WORK ITEM:
Beginning with the line containing "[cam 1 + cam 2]" and going on through the line containing "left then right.", the lines below are to be returned exactly, pictures excluded and nothing added.

GIVEN RECORDS:
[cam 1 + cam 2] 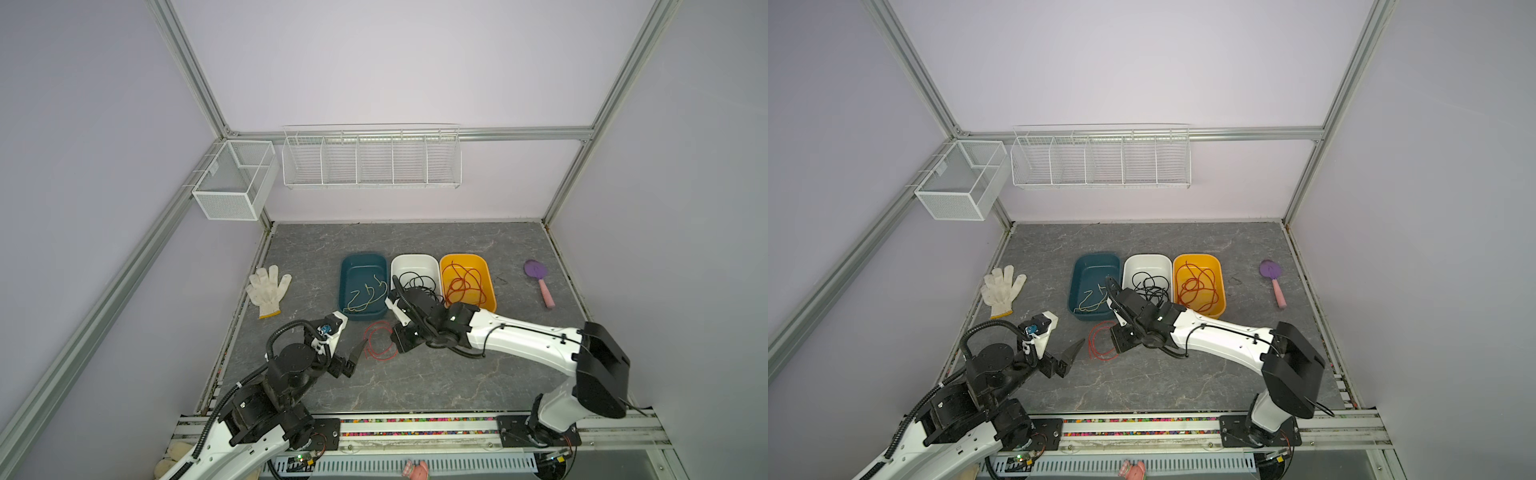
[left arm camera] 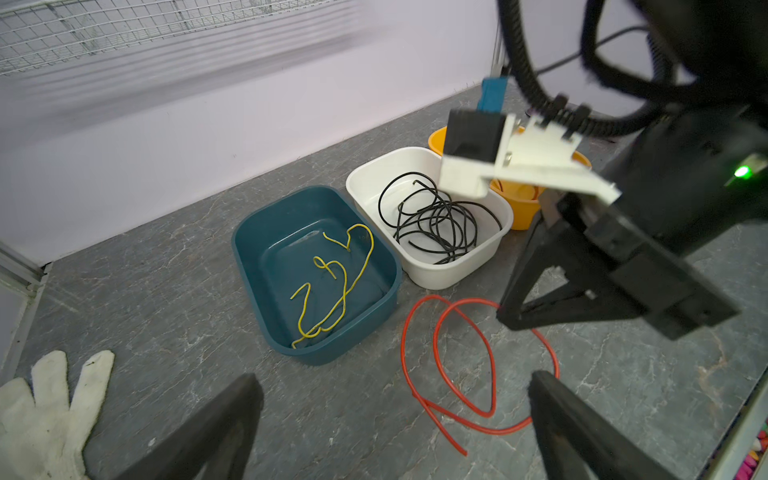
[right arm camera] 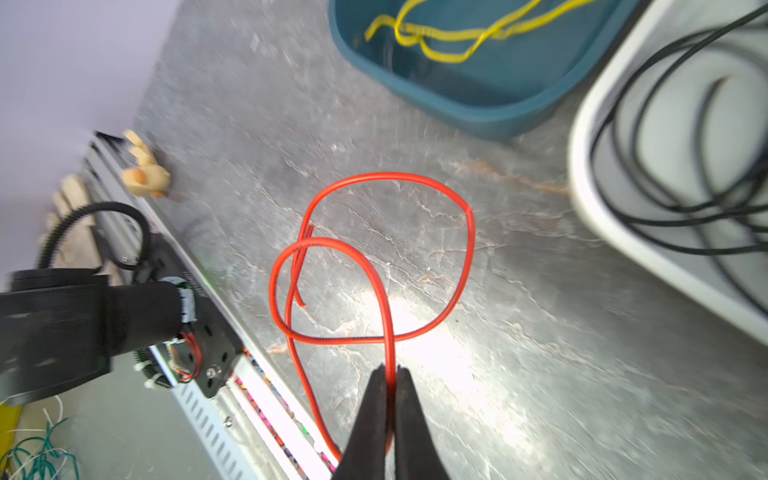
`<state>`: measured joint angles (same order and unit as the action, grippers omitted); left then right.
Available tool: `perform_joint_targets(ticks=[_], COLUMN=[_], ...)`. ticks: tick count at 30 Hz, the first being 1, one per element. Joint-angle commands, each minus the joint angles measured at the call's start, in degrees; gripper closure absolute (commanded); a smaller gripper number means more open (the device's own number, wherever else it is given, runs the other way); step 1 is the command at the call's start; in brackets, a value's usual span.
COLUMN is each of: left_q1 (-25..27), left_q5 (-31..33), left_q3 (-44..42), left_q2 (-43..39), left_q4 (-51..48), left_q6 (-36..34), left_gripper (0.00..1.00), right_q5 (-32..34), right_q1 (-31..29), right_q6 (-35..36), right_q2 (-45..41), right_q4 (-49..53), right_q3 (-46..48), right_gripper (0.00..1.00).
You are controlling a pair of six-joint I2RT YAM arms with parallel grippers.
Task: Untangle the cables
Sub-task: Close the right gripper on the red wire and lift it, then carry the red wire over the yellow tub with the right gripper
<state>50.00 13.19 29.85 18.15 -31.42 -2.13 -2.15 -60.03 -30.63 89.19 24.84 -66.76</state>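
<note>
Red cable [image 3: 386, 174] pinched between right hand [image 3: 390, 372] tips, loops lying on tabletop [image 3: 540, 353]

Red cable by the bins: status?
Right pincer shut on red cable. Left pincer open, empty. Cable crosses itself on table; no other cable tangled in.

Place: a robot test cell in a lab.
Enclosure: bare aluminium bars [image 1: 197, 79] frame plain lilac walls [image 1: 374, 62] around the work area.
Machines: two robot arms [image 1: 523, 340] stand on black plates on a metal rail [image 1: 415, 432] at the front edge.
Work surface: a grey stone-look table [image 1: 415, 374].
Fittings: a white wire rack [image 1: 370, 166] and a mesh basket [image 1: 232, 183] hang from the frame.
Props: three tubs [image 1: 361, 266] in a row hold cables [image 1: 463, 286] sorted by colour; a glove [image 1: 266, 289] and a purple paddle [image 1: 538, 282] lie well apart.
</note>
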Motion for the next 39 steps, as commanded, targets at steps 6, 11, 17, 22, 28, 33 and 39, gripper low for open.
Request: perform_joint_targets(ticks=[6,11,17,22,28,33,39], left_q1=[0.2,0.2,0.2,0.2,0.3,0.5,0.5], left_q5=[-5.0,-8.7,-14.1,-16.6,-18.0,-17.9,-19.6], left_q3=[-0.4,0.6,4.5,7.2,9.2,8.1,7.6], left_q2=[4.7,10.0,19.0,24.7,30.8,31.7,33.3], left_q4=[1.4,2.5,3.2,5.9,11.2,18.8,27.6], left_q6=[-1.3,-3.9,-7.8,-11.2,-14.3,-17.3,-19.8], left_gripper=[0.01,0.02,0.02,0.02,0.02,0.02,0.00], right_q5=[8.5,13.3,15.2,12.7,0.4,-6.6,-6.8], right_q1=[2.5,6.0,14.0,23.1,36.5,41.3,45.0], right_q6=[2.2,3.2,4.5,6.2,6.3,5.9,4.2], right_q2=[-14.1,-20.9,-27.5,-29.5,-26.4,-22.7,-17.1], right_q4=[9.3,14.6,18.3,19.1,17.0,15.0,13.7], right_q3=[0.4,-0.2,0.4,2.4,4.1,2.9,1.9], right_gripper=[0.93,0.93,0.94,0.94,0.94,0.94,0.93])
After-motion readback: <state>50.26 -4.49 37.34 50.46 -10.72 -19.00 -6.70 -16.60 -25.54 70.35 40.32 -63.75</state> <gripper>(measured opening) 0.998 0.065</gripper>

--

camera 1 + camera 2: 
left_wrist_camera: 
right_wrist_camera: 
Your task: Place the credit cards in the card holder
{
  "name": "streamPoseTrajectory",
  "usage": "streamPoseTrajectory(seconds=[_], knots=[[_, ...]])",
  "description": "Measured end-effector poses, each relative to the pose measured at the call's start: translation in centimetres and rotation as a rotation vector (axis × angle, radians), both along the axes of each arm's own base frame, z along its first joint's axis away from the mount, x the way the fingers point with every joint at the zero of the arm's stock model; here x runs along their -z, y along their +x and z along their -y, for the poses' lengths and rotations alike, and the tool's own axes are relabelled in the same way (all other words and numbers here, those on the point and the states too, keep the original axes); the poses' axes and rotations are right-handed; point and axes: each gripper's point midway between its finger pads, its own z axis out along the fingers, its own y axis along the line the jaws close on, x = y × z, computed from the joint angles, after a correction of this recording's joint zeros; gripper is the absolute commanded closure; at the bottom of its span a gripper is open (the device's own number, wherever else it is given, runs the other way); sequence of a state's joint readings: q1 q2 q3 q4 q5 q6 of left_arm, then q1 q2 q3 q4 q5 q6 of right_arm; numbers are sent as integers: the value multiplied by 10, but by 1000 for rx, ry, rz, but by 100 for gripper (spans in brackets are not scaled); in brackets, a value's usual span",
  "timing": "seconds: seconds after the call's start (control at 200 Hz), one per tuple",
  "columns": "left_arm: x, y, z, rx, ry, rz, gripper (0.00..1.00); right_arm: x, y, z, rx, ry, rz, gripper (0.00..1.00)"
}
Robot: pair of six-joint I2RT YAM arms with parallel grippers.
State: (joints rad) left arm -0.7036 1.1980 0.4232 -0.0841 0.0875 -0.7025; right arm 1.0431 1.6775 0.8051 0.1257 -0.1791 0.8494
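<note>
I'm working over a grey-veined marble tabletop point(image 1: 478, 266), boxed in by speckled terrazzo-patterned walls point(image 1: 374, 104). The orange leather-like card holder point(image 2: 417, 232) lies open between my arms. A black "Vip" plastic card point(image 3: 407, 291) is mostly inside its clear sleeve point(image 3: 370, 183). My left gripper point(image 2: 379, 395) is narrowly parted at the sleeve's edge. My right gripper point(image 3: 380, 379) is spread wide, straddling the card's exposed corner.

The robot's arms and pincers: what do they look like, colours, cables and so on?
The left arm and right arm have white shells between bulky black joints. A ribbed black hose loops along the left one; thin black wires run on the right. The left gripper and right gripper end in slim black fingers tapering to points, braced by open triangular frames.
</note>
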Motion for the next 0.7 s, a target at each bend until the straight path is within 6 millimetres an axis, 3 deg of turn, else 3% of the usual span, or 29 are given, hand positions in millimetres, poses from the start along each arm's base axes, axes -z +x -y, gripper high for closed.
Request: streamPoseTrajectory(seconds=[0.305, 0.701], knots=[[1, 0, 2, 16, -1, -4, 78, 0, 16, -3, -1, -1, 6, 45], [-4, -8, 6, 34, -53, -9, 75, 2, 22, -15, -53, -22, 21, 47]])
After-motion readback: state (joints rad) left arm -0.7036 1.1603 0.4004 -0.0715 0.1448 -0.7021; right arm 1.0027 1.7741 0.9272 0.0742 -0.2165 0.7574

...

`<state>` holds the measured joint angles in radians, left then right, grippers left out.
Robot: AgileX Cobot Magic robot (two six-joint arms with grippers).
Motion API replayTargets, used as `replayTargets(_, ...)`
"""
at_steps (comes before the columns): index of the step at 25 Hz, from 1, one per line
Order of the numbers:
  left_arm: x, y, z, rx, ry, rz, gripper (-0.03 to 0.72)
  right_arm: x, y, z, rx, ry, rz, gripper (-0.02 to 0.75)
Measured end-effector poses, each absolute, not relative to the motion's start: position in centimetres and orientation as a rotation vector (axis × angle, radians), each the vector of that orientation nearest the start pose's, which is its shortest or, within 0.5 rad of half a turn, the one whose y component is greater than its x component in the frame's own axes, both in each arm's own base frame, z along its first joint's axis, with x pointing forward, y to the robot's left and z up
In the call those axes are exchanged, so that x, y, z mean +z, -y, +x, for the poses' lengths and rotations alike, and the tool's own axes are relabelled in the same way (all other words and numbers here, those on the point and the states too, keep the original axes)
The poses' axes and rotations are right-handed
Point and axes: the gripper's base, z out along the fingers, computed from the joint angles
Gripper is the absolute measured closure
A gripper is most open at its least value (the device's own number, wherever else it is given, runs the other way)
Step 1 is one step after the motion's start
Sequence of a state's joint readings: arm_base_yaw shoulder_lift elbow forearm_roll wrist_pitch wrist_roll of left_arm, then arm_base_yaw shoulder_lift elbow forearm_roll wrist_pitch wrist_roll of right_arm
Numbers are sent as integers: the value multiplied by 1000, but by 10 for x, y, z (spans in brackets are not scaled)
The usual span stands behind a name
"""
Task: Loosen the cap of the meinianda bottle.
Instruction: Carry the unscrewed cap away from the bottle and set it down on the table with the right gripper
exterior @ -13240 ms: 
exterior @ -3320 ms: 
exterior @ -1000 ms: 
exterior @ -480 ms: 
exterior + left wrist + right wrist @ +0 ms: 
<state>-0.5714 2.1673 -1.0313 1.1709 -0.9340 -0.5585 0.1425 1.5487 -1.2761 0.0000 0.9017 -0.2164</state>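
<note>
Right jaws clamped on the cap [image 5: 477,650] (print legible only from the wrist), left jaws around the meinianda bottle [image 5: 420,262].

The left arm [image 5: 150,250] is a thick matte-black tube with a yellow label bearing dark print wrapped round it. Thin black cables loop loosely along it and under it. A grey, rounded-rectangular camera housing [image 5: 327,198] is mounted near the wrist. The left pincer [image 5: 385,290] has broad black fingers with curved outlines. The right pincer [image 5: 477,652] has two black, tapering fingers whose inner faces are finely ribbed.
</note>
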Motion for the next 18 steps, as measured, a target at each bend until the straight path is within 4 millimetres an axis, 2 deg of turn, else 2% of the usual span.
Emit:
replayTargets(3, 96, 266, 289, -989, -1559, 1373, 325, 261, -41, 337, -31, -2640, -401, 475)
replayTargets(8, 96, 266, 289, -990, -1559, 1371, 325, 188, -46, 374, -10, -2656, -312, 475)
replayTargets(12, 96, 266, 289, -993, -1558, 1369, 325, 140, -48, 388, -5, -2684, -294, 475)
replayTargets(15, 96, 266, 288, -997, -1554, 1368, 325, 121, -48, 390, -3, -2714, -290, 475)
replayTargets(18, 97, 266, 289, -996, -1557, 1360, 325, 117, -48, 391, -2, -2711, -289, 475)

RESPONSE AREA:
[cam 1 + cam 2] 
[left arm camera] 
[right arm camera] 
`<state>`: measured joint angles (same order and unit as the action, grippers omitted); left then right.

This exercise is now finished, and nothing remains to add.